# TASK DESCRIPTION
The answer should consist of each line from the data below that includes "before".
*** GIVEN INFORMATION ***
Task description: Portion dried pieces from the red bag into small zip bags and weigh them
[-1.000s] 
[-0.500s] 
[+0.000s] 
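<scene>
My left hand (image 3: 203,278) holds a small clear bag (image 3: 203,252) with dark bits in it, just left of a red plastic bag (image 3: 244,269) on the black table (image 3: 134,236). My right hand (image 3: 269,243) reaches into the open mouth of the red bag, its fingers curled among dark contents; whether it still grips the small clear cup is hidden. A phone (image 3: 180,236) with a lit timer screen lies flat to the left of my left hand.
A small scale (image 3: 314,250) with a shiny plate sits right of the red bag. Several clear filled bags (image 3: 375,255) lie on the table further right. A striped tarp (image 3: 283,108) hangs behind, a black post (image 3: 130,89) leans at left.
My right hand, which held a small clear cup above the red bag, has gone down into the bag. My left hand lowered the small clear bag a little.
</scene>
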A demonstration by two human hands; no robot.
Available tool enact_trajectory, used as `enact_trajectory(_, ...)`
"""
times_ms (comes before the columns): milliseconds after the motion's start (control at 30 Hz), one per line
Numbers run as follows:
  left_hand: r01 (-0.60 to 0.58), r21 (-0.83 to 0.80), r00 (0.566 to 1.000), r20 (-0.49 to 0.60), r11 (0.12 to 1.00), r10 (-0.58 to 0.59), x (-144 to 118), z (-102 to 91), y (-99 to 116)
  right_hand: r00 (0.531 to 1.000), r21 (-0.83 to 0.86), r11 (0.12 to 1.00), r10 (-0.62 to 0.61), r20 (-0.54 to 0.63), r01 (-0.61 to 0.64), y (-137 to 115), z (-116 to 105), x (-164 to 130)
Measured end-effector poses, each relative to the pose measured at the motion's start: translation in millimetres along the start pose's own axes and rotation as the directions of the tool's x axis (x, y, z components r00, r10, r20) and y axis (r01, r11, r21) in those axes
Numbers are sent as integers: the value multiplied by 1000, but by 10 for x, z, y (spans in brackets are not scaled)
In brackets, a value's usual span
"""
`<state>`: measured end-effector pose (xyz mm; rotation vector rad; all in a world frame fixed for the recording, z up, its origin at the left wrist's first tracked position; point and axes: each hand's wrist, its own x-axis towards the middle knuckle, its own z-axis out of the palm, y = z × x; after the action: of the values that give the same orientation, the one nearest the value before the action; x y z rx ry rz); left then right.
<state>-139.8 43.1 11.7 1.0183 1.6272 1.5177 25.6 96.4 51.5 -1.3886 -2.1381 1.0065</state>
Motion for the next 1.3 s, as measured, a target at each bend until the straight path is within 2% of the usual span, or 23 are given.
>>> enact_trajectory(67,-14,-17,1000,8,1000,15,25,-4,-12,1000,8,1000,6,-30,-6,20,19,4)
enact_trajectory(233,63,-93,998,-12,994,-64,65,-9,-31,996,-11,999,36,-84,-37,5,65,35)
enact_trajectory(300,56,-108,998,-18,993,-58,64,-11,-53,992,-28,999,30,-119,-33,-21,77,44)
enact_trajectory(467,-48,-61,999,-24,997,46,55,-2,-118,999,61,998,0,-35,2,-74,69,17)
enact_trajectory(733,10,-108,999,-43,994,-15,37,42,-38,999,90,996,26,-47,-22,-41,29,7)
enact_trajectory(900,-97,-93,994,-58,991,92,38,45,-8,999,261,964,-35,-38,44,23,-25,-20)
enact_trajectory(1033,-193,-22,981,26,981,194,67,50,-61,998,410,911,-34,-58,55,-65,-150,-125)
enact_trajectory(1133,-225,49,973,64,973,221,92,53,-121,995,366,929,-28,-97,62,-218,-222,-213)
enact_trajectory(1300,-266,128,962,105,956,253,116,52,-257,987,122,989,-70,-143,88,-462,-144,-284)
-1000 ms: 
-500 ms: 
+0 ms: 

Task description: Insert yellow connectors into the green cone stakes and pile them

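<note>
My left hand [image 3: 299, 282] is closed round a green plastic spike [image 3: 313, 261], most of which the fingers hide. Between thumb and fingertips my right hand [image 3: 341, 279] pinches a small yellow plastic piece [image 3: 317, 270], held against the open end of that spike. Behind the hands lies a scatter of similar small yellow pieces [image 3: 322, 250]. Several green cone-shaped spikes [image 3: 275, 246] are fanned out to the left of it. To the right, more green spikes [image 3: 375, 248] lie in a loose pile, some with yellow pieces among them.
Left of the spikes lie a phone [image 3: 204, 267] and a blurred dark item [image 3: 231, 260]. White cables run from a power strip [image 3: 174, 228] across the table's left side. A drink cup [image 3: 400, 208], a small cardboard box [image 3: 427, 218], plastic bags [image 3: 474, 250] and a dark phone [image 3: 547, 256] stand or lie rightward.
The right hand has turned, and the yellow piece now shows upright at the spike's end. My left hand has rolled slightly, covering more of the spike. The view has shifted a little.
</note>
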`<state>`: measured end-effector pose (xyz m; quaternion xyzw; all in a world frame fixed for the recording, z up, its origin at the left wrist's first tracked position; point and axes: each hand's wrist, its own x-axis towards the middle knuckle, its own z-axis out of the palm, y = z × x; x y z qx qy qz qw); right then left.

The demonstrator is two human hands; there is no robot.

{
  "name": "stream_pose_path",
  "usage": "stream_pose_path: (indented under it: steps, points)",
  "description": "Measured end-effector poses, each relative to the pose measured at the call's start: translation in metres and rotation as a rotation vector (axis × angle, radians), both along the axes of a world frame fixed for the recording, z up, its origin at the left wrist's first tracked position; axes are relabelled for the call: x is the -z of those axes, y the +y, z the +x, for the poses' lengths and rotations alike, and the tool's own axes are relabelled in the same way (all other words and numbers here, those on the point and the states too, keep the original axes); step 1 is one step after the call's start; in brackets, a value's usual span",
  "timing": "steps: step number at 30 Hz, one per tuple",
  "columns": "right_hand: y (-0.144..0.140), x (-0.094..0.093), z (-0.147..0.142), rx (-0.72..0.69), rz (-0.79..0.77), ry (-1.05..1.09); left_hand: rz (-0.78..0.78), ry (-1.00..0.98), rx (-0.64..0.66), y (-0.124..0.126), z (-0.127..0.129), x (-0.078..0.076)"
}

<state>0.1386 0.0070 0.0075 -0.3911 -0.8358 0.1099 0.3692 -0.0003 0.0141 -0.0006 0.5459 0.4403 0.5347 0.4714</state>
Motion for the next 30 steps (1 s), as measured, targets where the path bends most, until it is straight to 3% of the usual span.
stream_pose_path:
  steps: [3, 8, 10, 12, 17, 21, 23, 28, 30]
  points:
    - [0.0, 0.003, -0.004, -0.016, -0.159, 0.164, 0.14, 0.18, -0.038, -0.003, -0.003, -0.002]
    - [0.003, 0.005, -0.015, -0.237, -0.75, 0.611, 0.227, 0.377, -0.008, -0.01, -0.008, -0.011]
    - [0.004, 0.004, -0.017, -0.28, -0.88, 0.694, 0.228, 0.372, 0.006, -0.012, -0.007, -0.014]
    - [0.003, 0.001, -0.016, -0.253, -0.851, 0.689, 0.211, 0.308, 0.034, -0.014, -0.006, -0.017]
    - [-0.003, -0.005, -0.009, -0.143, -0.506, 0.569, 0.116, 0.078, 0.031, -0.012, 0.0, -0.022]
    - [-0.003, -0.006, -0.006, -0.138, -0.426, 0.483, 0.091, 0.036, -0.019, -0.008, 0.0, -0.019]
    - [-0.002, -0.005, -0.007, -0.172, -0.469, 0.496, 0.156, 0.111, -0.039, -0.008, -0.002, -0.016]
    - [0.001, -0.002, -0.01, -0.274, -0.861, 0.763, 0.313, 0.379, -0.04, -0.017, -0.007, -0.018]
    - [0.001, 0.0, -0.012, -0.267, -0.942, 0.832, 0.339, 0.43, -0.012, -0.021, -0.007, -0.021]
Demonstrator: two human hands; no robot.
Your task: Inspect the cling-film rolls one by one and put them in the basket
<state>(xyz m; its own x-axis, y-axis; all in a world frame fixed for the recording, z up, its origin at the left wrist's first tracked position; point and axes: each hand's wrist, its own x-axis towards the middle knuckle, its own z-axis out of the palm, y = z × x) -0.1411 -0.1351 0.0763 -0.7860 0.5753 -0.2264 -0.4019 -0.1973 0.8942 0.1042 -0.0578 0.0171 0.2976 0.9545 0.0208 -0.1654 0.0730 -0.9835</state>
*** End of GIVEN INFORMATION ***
# FINAL ANSWER
times_ms (comes before the columns): milliseconds after the motion's start (control at 30 Hz), one per line
`<state>`: measured end-effector pose (xyz mm; rotation vector rad; all in a world frame fixed for the recording, z up, its origin at the left wrist's first tracked position; point and axes: each hand's wrist, its own x-axis towards the middle knuckle, its own z-axis out of the palm, y = z × x; after the action: of the values that give the same orientation, the one nearest the value before the action; x y z rx ry rz); left then right.

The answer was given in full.